• **EXERCISE DETAILS**:
Write out exactly the lines below that run from the one containing "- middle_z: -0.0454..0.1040" through the one containing "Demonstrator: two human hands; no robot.", both included, with no other lines.

• **LISTED ENTRIES**:
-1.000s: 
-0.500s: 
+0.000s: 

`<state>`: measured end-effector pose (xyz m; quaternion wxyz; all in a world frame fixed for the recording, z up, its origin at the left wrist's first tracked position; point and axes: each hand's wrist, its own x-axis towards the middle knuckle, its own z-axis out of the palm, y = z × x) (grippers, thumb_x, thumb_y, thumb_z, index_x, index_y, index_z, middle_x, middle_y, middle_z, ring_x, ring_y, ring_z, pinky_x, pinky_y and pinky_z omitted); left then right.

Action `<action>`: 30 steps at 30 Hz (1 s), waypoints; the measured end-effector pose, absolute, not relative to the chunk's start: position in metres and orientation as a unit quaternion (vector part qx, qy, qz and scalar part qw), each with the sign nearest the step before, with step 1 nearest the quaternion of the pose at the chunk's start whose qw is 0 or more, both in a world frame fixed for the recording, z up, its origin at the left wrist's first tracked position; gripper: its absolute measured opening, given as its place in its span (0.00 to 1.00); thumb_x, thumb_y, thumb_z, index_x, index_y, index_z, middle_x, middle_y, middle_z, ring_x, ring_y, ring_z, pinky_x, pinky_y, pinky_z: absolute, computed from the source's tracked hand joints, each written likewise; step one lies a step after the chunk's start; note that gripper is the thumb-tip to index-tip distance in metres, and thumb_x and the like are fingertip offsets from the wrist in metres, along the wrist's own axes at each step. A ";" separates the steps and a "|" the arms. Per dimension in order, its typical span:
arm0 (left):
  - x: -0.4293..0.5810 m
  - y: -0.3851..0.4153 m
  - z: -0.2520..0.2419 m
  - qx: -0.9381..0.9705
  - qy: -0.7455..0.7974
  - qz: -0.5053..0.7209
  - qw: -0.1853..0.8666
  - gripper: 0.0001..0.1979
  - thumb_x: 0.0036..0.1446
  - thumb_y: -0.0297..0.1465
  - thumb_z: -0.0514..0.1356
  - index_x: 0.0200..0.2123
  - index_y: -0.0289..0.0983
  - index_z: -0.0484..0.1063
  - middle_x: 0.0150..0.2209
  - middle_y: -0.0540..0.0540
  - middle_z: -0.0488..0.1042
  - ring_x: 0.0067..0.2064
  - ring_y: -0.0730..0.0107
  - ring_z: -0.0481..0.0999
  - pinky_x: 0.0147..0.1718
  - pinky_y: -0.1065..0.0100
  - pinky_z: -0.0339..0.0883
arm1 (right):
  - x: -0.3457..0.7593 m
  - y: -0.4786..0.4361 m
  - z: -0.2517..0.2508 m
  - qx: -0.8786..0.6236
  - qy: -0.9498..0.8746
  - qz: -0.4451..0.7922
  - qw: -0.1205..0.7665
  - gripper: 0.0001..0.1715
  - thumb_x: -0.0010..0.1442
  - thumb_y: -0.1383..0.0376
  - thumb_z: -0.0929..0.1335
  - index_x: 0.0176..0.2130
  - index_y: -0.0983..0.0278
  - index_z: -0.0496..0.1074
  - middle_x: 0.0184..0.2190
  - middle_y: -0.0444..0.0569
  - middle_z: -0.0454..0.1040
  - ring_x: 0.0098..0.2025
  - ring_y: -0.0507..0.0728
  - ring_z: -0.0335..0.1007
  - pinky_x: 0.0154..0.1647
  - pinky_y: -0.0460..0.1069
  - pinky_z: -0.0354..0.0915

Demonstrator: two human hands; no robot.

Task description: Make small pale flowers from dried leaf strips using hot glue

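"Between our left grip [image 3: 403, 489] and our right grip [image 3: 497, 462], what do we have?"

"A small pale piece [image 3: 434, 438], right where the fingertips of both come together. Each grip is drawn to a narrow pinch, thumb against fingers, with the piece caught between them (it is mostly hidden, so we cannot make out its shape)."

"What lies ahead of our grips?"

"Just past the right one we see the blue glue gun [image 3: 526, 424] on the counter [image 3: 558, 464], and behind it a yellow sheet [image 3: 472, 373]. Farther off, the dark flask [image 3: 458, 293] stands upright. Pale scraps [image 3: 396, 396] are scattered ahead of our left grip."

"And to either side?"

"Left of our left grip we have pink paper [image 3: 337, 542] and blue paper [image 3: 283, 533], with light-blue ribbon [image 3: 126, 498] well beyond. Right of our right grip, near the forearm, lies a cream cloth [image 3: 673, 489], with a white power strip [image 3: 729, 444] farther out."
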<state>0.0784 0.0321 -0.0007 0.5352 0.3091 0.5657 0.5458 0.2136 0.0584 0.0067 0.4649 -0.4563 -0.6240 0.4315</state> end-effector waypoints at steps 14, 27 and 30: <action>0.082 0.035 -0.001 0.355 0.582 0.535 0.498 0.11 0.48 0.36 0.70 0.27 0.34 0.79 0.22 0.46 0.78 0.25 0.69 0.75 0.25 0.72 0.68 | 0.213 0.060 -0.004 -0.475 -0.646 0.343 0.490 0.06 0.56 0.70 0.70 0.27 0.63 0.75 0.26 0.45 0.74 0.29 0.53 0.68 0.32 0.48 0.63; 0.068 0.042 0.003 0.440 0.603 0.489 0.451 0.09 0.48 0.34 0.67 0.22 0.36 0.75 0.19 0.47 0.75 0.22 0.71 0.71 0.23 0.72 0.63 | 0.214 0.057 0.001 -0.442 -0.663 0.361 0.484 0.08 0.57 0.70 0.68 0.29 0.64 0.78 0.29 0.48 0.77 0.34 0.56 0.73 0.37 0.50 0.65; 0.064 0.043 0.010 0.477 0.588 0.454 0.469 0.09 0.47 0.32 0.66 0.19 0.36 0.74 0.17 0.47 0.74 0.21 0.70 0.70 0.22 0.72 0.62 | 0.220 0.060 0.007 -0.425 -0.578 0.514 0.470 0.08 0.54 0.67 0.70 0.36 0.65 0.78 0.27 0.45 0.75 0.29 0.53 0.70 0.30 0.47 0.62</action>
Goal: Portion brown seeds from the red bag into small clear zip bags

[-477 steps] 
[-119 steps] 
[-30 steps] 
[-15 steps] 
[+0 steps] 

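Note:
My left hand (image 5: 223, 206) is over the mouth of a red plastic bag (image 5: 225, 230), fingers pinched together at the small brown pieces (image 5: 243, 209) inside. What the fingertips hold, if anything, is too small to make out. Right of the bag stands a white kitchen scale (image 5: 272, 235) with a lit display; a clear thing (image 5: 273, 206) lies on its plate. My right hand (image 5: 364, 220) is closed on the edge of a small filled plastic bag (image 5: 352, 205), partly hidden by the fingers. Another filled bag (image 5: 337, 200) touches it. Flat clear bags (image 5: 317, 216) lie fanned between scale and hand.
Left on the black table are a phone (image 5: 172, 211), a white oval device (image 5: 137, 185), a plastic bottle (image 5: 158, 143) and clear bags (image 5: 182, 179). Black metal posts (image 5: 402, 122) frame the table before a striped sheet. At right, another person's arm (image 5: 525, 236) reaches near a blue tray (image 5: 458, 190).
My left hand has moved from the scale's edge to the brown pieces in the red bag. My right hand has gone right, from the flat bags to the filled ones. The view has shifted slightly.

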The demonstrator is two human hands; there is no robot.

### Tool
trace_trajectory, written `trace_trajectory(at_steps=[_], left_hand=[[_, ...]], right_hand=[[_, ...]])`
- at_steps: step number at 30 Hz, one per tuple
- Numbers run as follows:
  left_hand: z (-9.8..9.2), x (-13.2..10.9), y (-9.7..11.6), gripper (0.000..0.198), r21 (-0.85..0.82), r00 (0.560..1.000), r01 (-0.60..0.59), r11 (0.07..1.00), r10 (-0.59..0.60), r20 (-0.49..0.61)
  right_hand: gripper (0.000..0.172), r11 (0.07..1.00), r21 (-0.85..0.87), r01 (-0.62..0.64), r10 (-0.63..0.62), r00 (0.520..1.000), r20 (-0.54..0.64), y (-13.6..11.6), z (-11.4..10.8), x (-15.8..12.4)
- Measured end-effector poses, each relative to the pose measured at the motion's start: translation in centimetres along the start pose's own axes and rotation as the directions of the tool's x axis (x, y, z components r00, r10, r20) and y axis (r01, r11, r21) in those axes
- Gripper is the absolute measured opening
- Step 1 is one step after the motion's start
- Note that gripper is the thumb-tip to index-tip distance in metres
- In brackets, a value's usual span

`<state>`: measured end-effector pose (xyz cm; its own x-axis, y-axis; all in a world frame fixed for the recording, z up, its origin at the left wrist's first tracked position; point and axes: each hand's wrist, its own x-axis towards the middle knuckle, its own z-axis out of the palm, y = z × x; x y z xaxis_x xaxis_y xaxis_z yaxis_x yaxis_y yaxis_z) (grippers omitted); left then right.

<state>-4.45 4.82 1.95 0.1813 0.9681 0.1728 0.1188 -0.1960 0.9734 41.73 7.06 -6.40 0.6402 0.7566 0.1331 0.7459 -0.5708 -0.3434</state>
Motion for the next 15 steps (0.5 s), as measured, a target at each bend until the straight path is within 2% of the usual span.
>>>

• **OUTPUT**:
  - middle_z: -0.0454..0.1040
  - ring_x: 0.0098..0.2025
  - ring_y: -0.0507..0.0728
  - ring_z: -0.0335..0.1007
  - pinky_x: 0.0154..0.1647
  - pinky_y: -0.0460..0.1069
  - pinky_z: -0.0354..0.0915

Demonstrator: two human hands; no robot.

No more output is given for this exercise.